Can we manipulate that calculation? For example, can we add, subtract, multiply, or divide the mean of bill length?

ggplot

As a reminder, here is the link for all your geoms!

Histogram

Make a histogram! Set an appropriate binwidth. Hint: you can run names(data.set) in your console if you need a quick reminder on the variable names.

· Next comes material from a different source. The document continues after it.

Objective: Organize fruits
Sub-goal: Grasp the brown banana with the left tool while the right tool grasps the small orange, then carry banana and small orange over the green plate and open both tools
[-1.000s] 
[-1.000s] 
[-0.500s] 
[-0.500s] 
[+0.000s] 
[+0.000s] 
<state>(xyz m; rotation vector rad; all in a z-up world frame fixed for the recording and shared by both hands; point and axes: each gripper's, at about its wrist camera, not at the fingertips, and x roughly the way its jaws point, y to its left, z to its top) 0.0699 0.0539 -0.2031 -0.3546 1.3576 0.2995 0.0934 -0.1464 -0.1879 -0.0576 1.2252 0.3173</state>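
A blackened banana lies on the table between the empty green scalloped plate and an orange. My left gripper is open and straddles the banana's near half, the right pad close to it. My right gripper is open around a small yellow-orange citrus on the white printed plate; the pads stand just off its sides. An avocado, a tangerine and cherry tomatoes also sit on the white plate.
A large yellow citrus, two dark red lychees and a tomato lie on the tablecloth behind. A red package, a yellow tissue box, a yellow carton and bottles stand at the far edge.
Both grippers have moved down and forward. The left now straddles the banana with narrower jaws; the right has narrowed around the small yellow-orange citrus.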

To do this, we are going to use geom_histogram(). Pull up the help file for geom_histogram() to find how to set a binwidth.

penguins |>
  ggplot(
    aes(x = bill_length_mm)
  ) +
  geom_histogram(binwidth = 1)

Warning: Removed 2 rows containing non-finite outside the scale range
(`stat_bin()`).

Scatterplot

We are going to create a scatterplot to look at the relationship between a penguin’s weight and flipper length! What geom can we use to make a scatter plot?

geom_point()

penguins |>
  ggplot(
    aes(x = body_mass_g, y = flipper_length_mm, 
        shape = species)
  ) +
  geom_point(color = "blue") + 
  labs(x = "Body Mass (grams)",
       y = "Flipper Length (mm)",
       shape = "Species",
       title = "This is my title",
       subtitle = "This is my subtitle",
       caption = "Data from palmerpenguins")

Warning: Removed 2 rows containing missing values or values outside the scale range
(`geom_point()`).

Note: aesthetic is a visual property of one of the objects in your plot. Aesthetic options are:

– shape

– color

– size

– fill

Question: What happens if we put color as an argument in our geom instead of our aes?

We can change non-data aesthetics by putting an argument in the geom instead of the aes function

Labels

Good labels are critical for making your plots accessible to a wider audience. Always ensure the axis and legend labels display the full variable name.

labs() is the function. Common arguments to set are:

– x

– y

– title

– subtitle

– caption

We played with these above in the scatterplot!